PROBLEM DETAILS
Every line below between the line holding "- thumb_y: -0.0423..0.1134" and the line holding "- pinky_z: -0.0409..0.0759", inclusive, should be repeated exactly, and all other lines omitted.

++++++

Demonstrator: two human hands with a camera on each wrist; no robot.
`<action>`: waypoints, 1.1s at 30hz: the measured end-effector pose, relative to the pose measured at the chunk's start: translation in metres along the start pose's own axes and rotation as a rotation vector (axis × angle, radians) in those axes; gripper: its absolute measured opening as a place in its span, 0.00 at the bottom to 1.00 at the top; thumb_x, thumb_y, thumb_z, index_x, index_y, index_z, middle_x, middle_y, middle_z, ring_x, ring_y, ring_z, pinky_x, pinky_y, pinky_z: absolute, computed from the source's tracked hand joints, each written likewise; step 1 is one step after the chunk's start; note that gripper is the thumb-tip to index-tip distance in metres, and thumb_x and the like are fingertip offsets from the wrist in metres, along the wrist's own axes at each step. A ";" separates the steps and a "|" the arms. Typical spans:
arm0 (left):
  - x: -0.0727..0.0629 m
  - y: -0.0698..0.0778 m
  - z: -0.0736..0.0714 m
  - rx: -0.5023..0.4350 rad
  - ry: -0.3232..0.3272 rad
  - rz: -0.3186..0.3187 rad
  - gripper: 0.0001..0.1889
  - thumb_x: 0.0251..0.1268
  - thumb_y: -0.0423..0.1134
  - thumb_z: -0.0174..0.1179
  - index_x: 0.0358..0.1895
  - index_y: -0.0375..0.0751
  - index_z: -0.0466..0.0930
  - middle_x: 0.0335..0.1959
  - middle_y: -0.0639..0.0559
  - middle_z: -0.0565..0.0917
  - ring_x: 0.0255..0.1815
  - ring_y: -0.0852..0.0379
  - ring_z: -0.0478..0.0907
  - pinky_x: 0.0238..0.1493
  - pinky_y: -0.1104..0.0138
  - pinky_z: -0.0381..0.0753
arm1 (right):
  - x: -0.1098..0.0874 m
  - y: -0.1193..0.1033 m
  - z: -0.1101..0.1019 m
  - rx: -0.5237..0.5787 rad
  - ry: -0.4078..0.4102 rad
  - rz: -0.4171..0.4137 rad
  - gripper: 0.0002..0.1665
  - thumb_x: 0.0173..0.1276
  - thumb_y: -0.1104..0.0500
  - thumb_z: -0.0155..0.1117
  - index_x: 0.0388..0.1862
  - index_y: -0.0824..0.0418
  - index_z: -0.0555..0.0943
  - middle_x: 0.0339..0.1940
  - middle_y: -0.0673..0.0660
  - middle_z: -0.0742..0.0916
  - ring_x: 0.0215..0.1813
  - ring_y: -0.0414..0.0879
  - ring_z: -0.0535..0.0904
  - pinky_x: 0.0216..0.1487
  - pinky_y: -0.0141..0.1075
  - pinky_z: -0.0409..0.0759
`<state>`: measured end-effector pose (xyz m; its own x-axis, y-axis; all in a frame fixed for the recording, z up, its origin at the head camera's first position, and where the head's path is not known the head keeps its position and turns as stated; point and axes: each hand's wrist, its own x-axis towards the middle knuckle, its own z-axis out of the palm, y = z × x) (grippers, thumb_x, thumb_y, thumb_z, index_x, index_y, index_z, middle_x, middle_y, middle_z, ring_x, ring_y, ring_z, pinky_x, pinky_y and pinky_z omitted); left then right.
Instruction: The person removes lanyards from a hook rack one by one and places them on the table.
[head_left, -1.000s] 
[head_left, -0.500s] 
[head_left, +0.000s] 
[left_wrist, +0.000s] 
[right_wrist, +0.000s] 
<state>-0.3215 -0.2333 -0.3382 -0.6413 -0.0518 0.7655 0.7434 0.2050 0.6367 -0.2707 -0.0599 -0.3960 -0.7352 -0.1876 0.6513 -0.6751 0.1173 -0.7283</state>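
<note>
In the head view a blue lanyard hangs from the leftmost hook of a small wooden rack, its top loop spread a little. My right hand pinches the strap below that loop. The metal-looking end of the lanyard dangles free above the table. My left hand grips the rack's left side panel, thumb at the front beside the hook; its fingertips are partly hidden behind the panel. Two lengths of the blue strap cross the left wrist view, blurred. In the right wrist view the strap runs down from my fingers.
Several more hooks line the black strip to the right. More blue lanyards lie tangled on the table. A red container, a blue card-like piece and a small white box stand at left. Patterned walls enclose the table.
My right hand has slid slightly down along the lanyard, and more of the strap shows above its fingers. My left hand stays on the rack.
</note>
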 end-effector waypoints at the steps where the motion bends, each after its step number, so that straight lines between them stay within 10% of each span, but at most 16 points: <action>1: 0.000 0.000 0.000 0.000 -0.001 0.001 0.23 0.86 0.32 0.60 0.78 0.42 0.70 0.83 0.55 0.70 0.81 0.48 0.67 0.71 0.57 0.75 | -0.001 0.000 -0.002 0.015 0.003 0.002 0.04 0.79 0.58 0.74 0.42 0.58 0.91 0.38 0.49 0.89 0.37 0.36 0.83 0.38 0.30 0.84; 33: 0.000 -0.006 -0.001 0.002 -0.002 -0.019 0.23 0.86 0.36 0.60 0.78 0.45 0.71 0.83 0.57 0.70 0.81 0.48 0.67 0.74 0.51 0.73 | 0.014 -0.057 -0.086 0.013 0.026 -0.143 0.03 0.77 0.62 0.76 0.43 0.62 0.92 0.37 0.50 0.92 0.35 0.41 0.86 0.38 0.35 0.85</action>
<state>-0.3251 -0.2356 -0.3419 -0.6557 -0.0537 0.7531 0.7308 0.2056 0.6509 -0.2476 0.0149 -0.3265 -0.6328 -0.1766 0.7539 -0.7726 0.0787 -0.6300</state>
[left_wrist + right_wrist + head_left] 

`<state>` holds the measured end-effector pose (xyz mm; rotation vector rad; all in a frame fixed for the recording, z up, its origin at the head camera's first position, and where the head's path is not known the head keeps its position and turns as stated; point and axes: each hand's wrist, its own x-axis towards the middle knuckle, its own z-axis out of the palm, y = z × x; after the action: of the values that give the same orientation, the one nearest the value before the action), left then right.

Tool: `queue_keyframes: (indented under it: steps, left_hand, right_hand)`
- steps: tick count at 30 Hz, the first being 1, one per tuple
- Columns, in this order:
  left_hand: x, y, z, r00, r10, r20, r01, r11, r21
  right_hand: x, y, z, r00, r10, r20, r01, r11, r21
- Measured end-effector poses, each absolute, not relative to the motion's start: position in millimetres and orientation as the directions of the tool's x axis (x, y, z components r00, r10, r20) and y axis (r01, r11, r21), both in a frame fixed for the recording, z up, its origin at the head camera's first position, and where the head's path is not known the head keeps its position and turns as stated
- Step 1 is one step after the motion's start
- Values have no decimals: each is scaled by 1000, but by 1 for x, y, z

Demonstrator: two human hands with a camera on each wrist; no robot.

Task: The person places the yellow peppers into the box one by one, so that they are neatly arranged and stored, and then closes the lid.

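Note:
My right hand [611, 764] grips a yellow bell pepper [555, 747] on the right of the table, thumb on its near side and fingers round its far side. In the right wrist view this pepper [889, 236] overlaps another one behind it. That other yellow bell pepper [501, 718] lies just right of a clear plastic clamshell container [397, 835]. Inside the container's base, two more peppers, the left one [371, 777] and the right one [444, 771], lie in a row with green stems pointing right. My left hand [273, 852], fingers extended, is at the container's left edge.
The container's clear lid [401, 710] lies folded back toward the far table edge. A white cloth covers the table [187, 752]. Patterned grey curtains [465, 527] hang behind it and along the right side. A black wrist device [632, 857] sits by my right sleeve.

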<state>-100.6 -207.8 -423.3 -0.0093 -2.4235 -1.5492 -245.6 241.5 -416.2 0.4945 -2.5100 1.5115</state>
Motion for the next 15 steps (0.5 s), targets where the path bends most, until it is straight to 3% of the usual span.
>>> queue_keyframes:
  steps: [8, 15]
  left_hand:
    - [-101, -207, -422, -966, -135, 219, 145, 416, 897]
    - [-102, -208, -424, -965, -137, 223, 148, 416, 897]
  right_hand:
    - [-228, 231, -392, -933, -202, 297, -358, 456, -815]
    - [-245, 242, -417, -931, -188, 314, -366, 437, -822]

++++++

WRITTEN SOLUTION
  - thumb_y: -0.0423..0.1134
  - thumb_z: -0.0174..0.1179
  - index_x: 0.0358..0.1895
  - index_y: -0.0375..0.0751
  - index_z: -0.0466..0.0930
  - middle_x: 0.0335..0.1959
  - middle_y: -0.0639..0.0559
  - middle_z: -0.0565..0.0917
  - ring_x: 0.0255..0.1815
  - ring_y: -0.0852..0.0379
  - ring_z: -0.0478..0.0907
  - pinky_x: 0.0238..0.1493
  - pinky_y: -0.1104..0.0138
  - pinky_z: -0.0381..0.0753
arm1 (right):
  - x: -0.1098..0.0874 m
  - y: -0.1193..0.1033 m
  - z: -0.1101..0.1019 m
  - rx: -0.5237..0.5787 rad
  - ry: -0.4078..0.4102 rad
  - rz: -0.4171..0.4137 rad
  - gripper: 0.0002..0.1665
  - thumb_x: 0.0173..0.1276
  - thumb_y: -0.1104..0.0500
  - thumb_z: -0.0155..0.1117
  - index_x: 0.0388..0.1862
  - index_y: -0.0824..0.0418
  - index_z: -0.0555..0.0943
  - middle_x: 0.0339..0.1940
  - middle_y: -0.0673..0.0660
  - middle_z: -0.0742..0.0916
  - ring_x: 0.0215..0.1813
  - ring_y: -0.0414..0.0879
  - ring_z: -0.0535..0.0904
  - pinky_x: 0.0216..0.1487
  - pinky_y: -0.0141..0.1075
  - pinky_z: -0.0409..0.0759

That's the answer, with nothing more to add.